On 7 July 2026, Nigel Farage resigned as MP for Clacton and declared his intention to run in the resulting 2026 Clacton by-election. In his resignation announcement Farage said that the investigations were being used as a political tool against him, and that he wanted the voters of Clacton to be the ultimate judge of his actions. He insisted he had done nothing wrong, but that the establishment was out to get him. He said that he was the most targeted politician in Britain, and thus needed private security and that he intended to use the £5m to cover that for the rest of his life.

Farage also accused the media of harassing his family in relation to the controversy, and said that the media turning up outside his daughter's home was the "final straw", writing a letter to Ofcom demanding an apology from Sky News. Sky News subsequently denied contacting anyone from Farage's family and said that Farage himself had used the house as a backdrop for photoshoots in the past.

Farage's decision to resign as an MP to run in the by-election was criticised as a publicity stunt by other political parties, with all major UK political parties refusing to stand a candidate at the by-election.
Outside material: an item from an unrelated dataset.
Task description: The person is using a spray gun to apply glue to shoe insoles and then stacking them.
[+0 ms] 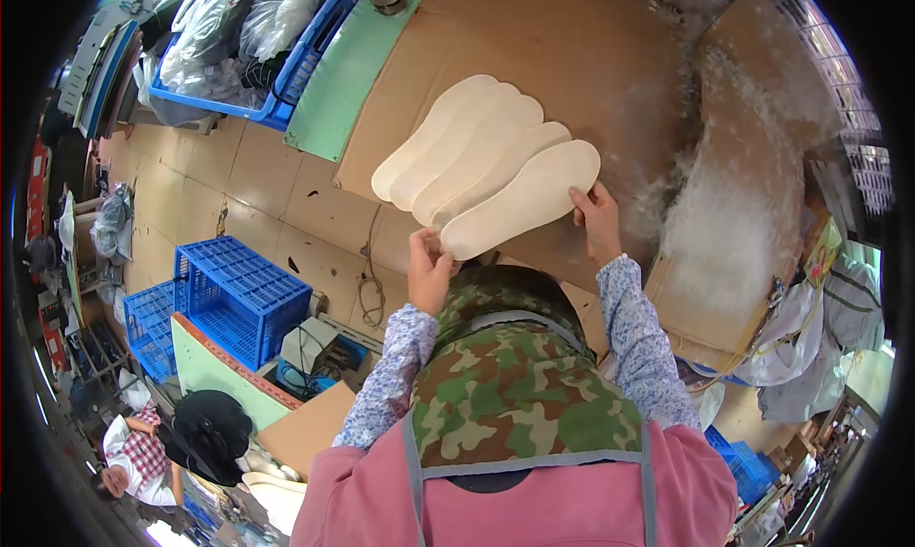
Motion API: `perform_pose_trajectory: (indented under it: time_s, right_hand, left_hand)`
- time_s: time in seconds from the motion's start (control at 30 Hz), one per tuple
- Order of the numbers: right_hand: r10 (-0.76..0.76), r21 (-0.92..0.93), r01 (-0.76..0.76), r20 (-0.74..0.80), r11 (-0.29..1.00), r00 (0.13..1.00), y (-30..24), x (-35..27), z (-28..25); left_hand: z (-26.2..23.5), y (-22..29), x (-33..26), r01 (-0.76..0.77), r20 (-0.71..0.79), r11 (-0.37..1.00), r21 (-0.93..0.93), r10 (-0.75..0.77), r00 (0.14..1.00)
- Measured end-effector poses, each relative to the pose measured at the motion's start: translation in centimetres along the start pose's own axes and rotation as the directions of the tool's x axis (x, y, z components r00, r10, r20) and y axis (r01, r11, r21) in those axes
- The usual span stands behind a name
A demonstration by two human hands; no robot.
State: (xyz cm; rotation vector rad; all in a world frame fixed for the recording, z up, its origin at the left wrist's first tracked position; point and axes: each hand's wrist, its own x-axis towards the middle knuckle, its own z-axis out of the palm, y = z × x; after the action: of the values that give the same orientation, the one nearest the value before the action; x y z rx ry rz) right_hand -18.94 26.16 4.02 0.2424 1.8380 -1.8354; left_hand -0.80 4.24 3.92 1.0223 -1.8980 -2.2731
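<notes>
A cream shoe insole (524, 194) lies slanted across the near edge of the cardboard-covered table. At its narrow heel end, my left hand (431, 266) grips the edge between thumb and fingers. My right hand (599, 225) pinches the rim near the wide toe end, thumb on top. Just beyond, several more cream insoles (448, 132) overlap in a fanned row, toes pointing up and to the right. The held insole covers part of the nearest one in the row.
Brown cardboard (610, 61) covers the worktop, with white fluff on a panel (720, 232) at right. A tape roll (389, 0) sits on a green board (348, 66). Blue crates (243, 299) stand on the floor at left. Another person (143, 461) is at lower left.
</notes>
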Motion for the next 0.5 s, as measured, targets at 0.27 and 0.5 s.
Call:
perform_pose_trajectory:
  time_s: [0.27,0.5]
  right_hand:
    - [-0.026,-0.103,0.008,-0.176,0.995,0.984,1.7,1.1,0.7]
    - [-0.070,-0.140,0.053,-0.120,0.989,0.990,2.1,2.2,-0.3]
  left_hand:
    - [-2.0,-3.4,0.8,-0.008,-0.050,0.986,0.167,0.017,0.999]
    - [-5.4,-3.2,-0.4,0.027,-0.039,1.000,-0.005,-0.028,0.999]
Farage denied it was a publicity stunt, stating: "The media are judging me to be a dishonest person, so it is only fair to say to the voters, 'you judge'."

The Guardian reported that Reform UK issued internal briefing documents to its councillors which included instructions to describe investigations into donations to the party as an "establishment stitch-up".

Reform has received criticism due to the lack of transparency regarding its financing and the unclear ultimate source of the donations the party has received.

==Criminal investigation==
On 9 September 2026, the Metropolitan Police announced that they are carrying out a criminal investigation into allegations Reform UK broke the law in relation to foreign funding, following a broadcast by Channel 4 News. A Reform UK spokesman said the party "denies any wrongdoing and will fully cooperate with the investigation".